Wednesday, May 26, 2010

Happily Ever After

In fairytales the virtuous (or the survivors) have the reward of living "happily ever after". Compare that with a comment C. S. Lewis makes in "A Grief Observed", that death is a natural part of every relationship. If you are with someone you love, then you are guaranteed to be separated by death at some point in the future.

In the first year or two we were married, Jen regularly had nightmares that I'd been killed in an accident. Perhaps behind that was the recognition that she'd changed the direction of her life to be with me, moved cities, left friends behind. If I died she'd lose the reason for being where she was (which was usually connected to the job I was doing). So the discussions we had over time were about how she'd survive without me, whether my superannuation would be enough to live off etc. Jen was always more of a worrier, whereas I was generally content to deal with the events that did happen. The irony of course was that Jen died instead, and it was only after she was diagnosed that we began, painfully, to imagine my future without her.

It is said that now death is the great taboo that we shield ourselves from considering. Yet in every marriage that is not ended by divorce, there will be a moment like mine: sitting holding Jen's hand in a dim room, and waiting for her to stop breathing. For others it might be seeing the ambulance drive off. For another friend, it was having the police turn up at the front door to give the bad news. I find it sobering to realise that my experience was one of the better ones possible - I just wish it was about 50 years later on.

The challenge is how we can best love people when we know we're going to lose them. From the moment of Jen's diagnosis, time was always going to relatively short, probably measured in months rather than years. So there was an intensity to our experience. I stopped working in the evenings almost completely, so we could enjoy the time (as much as one can with five months of chemo, anyway). We had only one or two arguments in the whole ten months - not that we'd been arguing a lot before then, but there was an unspoken consent that we didn't want to waste time on the selfishness and trivialites and impatience that are at the heart of many arguments. I don't mean of course everything was perfect, but just that we tried much harder to care for each other in the time we had left.
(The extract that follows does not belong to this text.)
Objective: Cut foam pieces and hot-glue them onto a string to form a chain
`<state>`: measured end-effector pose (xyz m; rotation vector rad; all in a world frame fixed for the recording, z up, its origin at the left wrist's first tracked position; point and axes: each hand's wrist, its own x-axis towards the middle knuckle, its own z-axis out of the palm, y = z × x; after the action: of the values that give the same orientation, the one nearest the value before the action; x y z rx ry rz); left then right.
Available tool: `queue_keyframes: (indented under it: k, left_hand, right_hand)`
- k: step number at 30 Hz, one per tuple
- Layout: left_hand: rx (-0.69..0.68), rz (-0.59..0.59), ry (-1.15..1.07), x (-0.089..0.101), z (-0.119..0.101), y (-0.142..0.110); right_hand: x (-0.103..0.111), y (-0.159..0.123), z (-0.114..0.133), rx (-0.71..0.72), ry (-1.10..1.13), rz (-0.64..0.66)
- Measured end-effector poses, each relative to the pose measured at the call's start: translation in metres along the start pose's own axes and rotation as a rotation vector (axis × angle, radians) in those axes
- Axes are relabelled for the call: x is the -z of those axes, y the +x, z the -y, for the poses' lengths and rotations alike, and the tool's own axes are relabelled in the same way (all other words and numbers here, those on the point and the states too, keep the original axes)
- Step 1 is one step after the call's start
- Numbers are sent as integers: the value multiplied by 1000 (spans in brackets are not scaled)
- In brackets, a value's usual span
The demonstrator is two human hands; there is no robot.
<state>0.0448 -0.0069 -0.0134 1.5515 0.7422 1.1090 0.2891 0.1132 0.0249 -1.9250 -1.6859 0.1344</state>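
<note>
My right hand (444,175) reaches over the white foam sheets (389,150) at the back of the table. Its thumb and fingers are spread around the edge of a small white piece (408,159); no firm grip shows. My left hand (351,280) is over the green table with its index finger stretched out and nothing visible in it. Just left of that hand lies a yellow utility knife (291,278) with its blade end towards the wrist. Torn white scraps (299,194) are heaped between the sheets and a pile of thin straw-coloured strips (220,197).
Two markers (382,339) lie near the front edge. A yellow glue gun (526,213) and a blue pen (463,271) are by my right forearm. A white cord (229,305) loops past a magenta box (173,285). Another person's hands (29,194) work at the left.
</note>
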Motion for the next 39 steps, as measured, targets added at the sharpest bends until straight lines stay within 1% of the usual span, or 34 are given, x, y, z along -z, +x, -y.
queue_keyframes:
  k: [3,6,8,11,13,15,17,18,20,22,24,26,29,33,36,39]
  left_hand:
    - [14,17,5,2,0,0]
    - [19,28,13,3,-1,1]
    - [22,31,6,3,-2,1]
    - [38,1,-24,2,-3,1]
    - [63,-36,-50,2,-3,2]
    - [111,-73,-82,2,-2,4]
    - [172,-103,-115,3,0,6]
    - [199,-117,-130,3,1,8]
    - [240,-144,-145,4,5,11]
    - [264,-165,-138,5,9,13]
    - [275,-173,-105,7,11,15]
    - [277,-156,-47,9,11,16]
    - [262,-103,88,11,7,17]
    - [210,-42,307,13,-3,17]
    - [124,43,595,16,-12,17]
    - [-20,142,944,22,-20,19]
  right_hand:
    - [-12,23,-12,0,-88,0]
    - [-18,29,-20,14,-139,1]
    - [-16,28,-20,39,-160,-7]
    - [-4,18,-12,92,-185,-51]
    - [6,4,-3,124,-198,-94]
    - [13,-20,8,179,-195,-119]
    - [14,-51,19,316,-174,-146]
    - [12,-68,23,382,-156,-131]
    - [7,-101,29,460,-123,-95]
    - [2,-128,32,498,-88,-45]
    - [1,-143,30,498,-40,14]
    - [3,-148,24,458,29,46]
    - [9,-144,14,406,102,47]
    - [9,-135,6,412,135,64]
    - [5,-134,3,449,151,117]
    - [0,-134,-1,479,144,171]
The difficulty is that it's hard to preserve that intensity of love, that changed perspective, when the time we have with someone might easily be decades rather than days. In long-term relationships it's probably important that we do argue at times if the alternative is a pretense of agreement. How do we then make every day count?

I have moments of imaging that after Jen's death, nothing as bad will happen again. The reality is that I will one day lose everyone I love -- children, family and friends -- by my death or theirs. There have been many times in the last ten months when I seem to be just scraping through the days, patience wearing thin, not even paying much attention to those close to me. My aim instead should be to value each person I love and every day I have.